Medical spending keeps rising, outpacing both general inflation and population growth
By Joseph R. Antos and
James C. Capretta. Mr. Antos is a scholar in retirement and health policy at the American Enterprise Institute. Mr. Capretta is a resident fellow at AEI. Excerpts:
"ObamaCare is a failure. Costs are rising faster than before, and there’s
no real prospect of a reversal. The key provisions of the law that were
supposed to produce savings and efficiencies either haven’t worked or
will never be implemented.
America’s health-care spending rose 4.3% in 2016, according to federal
data released earlier this month. That is the third straight year it
outpaced economic growth. Total health spending last year was 17.9% of
gross domestic product, up from 17.2% in 2013.
Some defenders of the ACA claim the nation’s health-care spending has
slowed since 2010. They compare the nominal growth rate before and
after ObamaCare became law. Health spending grew at an average of 5.7% a
year from 2003-10 and then slowed to 4.3% from 2010-16.
But
this comparison of unadjusted nominal figures is misleading for two
reasons. First, inflation has been low the past several years in the
wake of the Great Recession. After adjusting for inflation, national
health spending grew on average 2.6% a year from 2003-10, compared with
2.7% from 2010-16. Second, the population is growing less rapidly than
in the past. A fair comparison would use per capita figures. Real
national health spending per person rose on average 1.7% a year from
2003-10, compared with 1.9% from 2010-16.

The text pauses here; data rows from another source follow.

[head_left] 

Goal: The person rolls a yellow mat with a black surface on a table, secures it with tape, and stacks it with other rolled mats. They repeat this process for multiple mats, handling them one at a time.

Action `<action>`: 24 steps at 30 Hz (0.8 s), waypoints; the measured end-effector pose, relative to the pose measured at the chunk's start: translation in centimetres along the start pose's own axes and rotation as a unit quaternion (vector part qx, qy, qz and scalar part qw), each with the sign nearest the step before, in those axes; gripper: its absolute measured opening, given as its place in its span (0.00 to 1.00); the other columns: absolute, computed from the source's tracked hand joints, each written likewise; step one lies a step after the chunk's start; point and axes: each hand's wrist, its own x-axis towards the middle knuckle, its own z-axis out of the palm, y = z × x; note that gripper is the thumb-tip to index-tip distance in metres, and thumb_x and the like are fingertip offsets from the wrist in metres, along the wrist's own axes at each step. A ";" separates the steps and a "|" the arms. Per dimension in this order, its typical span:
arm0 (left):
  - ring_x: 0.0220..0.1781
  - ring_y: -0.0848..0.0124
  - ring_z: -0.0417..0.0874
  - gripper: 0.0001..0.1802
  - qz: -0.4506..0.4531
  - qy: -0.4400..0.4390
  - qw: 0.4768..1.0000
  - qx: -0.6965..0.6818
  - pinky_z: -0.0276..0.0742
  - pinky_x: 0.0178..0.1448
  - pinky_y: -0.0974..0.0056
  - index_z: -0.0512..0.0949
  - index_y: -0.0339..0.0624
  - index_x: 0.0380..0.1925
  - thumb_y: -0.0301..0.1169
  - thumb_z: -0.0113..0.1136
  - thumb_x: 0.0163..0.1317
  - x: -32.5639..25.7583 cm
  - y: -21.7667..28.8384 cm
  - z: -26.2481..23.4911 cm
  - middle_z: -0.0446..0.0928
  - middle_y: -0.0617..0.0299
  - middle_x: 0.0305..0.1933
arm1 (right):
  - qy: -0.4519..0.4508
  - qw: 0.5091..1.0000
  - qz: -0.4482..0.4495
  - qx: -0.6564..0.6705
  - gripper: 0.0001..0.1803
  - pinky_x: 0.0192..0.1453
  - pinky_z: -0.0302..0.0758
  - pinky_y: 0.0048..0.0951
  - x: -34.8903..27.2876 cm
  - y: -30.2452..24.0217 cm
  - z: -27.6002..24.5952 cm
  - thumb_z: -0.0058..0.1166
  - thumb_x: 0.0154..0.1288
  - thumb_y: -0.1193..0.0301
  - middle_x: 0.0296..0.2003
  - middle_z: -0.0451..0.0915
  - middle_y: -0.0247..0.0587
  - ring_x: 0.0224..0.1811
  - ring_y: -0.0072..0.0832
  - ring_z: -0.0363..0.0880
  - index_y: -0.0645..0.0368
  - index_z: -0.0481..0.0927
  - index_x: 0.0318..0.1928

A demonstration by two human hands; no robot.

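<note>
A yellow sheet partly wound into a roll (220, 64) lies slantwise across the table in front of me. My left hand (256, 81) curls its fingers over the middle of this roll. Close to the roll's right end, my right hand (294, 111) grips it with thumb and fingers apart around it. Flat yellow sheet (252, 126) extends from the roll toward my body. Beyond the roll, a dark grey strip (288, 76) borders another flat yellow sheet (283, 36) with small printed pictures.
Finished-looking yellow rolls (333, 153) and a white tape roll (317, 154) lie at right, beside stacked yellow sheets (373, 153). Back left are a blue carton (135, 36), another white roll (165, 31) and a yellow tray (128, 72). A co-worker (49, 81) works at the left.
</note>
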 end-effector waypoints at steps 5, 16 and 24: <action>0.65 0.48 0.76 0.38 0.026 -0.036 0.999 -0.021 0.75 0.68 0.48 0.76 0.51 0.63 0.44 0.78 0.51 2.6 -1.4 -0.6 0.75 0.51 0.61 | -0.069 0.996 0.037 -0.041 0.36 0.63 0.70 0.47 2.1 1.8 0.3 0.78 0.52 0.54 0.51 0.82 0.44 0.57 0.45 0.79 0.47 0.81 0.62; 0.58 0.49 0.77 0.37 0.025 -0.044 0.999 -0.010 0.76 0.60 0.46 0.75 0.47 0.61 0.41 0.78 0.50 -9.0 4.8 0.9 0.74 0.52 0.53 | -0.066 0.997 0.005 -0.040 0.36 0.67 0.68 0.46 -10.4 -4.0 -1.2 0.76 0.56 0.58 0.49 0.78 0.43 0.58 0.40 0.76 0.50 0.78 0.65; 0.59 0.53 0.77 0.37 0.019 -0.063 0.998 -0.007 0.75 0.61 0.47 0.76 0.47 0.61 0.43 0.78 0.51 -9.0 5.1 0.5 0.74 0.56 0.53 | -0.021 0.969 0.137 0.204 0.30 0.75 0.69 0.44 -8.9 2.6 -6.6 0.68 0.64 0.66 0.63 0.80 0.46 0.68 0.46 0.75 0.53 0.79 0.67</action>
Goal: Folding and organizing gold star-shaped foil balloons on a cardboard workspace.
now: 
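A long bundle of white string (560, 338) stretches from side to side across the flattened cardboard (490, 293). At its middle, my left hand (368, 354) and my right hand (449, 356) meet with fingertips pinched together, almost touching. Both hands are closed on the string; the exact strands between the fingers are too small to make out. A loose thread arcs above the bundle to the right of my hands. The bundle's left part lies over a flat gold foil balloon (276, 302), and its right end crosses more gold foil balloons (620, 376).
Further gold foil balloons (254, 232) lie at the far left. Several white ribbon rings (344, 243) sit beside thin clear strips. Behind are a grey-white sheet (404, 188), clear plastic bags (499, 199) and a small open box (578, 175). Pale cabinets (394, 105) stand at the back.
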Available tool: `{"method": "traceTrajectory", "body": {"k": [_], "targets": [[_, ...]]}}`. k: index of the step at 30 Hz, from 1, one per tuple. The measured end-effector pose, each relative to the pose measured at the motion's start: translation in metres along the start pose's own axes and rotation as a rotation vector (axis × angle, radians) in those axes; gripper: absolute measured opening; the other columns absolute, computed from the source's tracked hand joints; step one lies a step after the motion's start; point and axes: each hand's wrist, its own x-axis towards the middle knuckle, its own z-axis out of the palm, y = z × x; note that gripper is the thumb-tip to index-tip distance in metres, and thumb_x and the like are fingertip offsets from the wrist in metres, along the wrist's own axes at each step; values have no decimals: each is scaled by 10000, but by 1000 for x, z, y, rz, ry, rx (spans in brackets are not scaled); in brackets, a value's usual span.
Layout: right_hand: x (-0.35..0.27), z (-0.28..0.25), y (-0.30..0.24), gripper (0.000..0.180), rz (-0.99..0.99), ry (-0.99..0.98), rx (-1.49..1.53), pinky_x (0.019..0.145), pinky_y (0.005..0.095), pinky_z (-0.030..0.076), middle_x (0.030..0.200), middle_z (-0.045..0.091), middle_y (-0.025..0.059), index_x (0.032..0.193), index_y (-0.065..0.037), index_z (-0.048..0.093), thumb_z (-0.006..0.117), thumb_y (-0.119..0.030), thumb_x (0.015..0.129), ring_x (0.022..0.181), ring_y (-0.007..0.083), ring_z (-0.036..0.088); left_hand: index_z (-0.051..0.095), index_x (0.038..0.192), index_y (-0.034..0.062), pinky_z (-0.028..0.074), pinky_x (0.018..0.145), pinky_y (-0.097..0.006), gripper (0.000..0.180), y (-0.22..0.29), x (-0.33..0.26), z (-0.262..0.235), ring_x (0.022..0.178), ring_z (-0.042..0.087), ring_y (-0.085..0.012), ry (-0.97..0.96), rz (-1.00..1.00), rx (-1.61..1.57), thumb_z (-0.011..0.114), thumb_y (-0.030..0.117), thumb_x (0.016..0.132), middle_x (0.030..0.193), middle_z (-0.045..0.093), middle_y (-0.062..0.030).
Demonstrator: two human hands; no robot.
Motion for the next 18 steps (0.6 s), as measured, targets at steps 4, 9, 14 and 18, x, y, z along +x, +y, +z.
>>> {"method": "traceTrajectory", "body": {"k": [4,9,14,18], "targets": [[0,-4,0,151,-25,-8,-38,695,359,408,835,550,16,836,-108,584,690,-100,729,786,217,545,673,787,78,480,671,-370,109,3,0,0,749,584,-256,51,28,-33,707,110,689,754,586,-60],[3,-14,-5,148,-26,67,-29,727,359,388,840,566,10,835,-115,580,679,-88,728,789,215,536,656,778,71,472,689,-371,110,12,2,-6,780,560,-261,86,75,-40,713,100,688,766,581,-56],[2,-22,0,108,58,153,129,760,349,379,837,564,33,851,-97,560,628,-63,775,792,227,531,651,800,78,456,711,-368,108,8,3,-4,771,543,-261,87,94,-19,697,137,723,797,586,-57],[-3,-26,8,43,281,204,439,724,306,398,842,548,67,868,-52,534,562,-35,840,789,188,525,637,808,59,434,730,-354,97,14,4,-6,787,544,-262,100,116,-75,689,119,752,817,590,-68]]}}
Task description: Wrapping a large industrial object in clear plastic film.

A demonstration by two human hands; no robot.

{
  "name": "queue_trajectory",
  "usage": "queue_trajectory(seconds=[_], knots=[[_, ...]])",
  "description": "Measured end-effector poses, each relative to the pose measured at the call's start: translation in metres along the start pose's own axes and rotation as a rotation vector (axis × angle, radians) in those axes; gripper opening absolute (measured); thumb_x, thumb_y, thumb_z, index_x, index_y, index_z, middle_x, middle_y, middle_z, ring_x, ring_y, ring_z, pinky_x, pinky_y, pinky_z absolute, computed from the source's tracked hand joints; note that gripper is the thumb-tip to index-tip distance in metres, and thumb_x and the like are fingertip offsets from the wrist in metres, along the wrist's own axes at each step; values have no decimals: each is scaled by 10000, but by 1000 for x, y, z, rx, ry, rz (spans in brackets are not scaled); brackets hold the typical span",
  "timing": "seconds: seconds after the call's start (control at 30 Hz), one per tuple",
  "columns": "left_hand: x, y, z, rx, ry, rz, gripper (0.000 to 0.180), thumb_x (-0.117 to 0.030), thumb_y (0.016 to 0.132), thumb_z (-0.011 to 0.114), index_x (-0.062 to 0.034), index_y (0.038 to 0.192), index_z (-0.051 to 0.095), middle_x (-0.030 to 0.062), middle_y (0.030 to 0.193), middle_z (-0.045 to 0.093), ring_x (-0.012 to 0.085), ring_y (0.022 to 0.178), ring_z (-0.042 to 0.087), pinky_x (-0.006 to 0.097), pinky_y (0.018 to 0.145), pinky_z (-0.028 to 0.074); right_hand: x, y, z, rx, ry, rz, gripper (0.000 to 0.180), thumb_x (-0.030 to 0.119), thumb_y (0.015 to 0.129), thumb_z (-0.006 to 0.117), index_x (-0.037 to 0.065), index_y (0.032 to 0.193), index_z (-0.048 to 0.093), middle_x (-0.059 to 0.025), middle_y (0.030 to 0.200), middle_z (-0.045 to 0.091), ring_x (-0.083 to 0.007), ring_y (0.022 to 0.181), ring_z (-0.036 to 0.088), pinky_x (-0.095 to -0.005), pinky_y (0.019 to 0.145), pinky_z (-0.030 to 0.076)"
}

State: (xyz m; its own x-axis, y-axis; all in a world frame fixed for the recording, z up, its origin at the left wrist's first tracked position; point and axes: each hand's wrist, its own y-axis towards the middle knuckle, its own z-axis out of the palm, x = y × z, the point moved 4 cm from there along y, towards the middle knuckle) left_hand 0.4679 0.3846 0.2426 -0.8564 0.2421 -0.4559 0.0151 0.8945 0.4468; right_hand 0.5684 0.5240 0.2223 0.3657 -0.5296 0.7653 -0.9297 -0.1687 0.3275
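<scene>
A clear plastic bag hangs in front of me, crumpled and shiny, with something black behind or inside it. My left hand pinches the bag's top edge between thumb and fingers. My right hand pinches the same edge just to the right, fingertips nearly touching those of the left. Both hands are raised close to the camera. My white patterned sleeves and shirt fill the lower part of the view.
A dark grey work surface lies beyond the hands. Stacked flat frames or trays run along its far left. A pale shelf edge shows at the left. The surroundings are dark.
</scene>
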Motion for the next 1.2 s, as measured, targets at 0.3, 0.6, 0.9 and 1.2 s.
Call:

What explains the law’s poor performance? To start, its signature
cost-control provisions simply have not panned out. Accountable Care
Organizations were supposed to give hospitals and doctors incentives to
become more efficient and cut Medicare costs, but they have yet to
produce any overall savings. In 2016 only 56% of the 432 ACOs hit their
benchmarks for reducing costs. Even worse, after taking into account
their bonus payments, ACOs actually increased Medicare spending, by $216
million in 2015 and $39 million in 2016.
ObamaCare also included
a provision to penalize hospitals that have high rates of readmission
within 30 days. This was supposed to cut costs, and hospitals have
reduced readmissions. But new data shows that mortality rates have also
increased, suggesting the policy may contribute each year to 5,400
premature deaths of Medicare patients with serious heart conditions.
This is another instance of the unintended consequences when government
meddles in the practice of medicine. Moreover, there is no evidence that
the policy has reduced overall costs, because hospitals can provide
other services to make up for lower readmissions."